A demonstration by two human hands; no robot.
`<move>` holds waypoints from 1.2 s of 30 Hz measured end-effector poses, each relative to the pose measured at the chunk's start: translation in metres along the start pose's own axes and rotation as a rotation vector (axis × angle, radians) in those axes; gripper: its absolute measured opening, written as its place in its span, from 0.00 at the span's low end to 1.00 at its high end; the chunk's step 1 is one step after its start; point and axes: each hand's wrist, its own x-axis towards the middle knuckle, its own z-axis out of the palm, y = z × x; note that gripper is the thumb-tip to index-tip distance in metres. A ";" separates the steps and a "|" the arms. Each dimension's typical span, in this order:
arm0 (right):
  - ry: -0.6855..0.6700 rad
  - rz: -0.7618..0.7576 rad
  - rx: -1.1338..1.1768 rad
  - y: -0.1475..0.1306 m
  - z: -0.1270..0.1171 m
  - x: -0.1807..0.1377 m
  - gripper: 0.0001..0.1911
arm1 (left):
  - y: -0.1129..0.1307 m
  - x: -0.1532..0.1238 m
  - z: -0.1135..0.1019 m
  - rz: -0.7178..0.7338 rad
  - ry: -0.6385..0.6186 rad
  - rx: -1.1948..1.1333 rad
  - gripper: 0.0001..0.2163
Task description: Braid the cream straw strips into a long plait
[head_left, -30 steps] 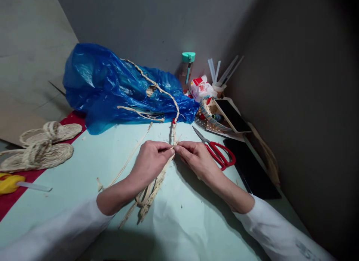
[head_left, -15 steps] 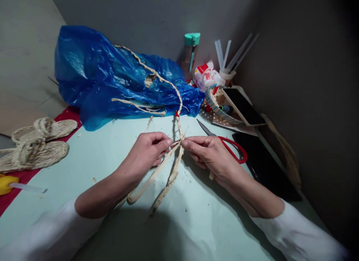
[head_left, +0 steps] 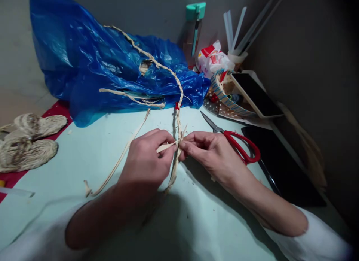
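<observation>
My left hand (head_left: 146,161) pinches a flat pale straw strand (head_left: 166,146) between thumb and fingers. My right hand (head_left: 211,154) pinches the end of a braided straw cord (head_left: 177,123) just beside it, fingertips of both hands almost touching. The braid runs up from my hands over a blue plastic bag (head_left: 92,62), with a small red clip (head_left: 177,105) on it. More loose straw hangs down below my hands, partly hidden by the left hand. Another long strand (head_left: 117,161) trails left across the pale green table cover (head_left: 84,148).
Red-handled scissors (head_left: 238,145) lie right of my right hand. Behind them are a woven basket (head_left: 221,98), a phone (head_left: 254,94), a packet (head_left: 214,58), a green-capped bottle (head_left: 195,27) and a cup of sticks (head_left: 238,36). Woven straw sandals (head_left: 26,141) rest at the left.
The camera has moved closer and tilted down. My hands have drawn together on the straw, and the loose strands below them have shifted under my left hand.
</observation>
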 end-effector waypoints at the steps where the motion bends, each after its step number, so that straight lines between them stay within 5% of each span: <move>1: 0.009 -0.013 -0.011 0.000 0.001 0.000 0.11 | 0.001 -0.004 0.002 0.100 0.065 0.083 0.05; 5: 0.049 -0.047 -0.035 0.001 0.003 -0.001 0.11 | 0.002 -0.018 0.009 0.356 0.168 0.312 0.07; 11: 0.031 -0.027 0.038 0.002 0.002 0.001 0.10 | -0.003 -0.029 0.016 0.618 0.071 0.478 0.10; 20: -0.052 0.049 0.157 0.001 0.000 0.000 0.11 | 0.002 -0.041 0.021 0.719 0.113 0.848 0.16; 25: -0.069 0.019 0.153 0.002 -0.002 0.002 0.08 | 0.002 -0.032 0.011 0.519 0.022 0.466 0.12; 30: -0.062 0.004 0.100 0.003 -0.006 0.002 0.10 | 0.003 0.003 -0.018 -0.080 -0.083 -0.156 0.07; 33: -0.096 0.003 0.171 0.005 -0.006 0.003 0.11 | -0.002 0.015 -0.016 -0.319 -0.367 -0.602 0.09; 36: -0.086 -0.012 0.147 0.008 -0.006 0.004 0.11 | -0.005 0.016 -0.008 -0.424 -0.449 -0.761 0.09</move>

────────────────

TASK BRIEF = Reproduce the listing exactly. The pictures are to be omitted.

SOLUTION TO THE PROBLEM =
A demonstration by two human hands; no robot.
`<move>` holds waypoints from 1.2 s of 30 Hz measured end-effector poses, each relative to the pose measured at the chunk's start: translation in metres along the start pose's own axes and rotation as a rotation vector (axis × angle, radians) in those axes; gripper: its absolute measured opening, written as its place in its span, from 0.00 at the span's low end to 1.00 at its high end; the chunk's step 1 is one step after its start; point and axes: each hand's wrist, its own x-axis towards the middle knuckle, its own z-axis out of the palm, y = z × x; note that gripper is the thumb-tip to index-tip distance in metres. A ";" separates the steps and a "|" the arms. Each dimension's typical span, in this order:
arm0 (right):
  - ry: -0.6855..0.6700 rad
  - rz: -0.7618..0.7576 rad
  - rx: -1.1338..1.1768 rad
  - y: -0.1475..0.1306 m
  - z: -0.1270..0.1171 m
  - x: -0.1807..0.1377 m
  - gripper: 0.0001..0.1911
arm1 (left):
  - y: -0.1129..0.1307 m
  - x: -0.1532..0.1238 m
  - z: -0.1135..0.1019 m
  - rz: -0.7178..0.7338 rad
  - ry: -0.6385..0.6186 rad
  - rx: -1.1948..1.1333 rad
  - gripper: 0.0001..0.2163
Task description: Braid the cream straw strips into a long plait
[head_left, -30 steps] 
[head_left, -15 steps] 
[head_left, +0 steps] 
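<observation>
My left hand (head_left: 146,161) pinches a flat pale straw strand (head_left: 166,146) between thumb and fingers. My right hand (head_left: 211,154) pinches the end of a braided straw cord (head_left: 177,123) just beside it, fingertips of both hands almost touching. The braid runs up from my hands over a blue plastic bag (head_left: 92,62), with a small red clip (head_left: 177,105) on it. More loose straw hangs down below my hands, partly hidden by the left hand. Another long strand (head_left: 117,161) trails left across the pale green table cover (head_left: 84,148).
Red-handled scissors (head_left: 238,145) lie right of my right hand. Behind them are a woven basket (head_left: 221,98), a phone (head_left: 254,94), a packet (head_left: 214,58), a green-capped bottle (head_left: 195,27) and a cup of sticks (head_left: 238,36). Woven straw sandals (head_left: 26,141) rest at the left.
The camera has moved closer and tilted down. My hands have drawn together on the straw, and the loose strands below them have shifted under my left hand.
</observation>
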 end-effector waypoints at the steps where the motion bends, each after its step number, so that straight lines between them stay within 5% of each span: <move>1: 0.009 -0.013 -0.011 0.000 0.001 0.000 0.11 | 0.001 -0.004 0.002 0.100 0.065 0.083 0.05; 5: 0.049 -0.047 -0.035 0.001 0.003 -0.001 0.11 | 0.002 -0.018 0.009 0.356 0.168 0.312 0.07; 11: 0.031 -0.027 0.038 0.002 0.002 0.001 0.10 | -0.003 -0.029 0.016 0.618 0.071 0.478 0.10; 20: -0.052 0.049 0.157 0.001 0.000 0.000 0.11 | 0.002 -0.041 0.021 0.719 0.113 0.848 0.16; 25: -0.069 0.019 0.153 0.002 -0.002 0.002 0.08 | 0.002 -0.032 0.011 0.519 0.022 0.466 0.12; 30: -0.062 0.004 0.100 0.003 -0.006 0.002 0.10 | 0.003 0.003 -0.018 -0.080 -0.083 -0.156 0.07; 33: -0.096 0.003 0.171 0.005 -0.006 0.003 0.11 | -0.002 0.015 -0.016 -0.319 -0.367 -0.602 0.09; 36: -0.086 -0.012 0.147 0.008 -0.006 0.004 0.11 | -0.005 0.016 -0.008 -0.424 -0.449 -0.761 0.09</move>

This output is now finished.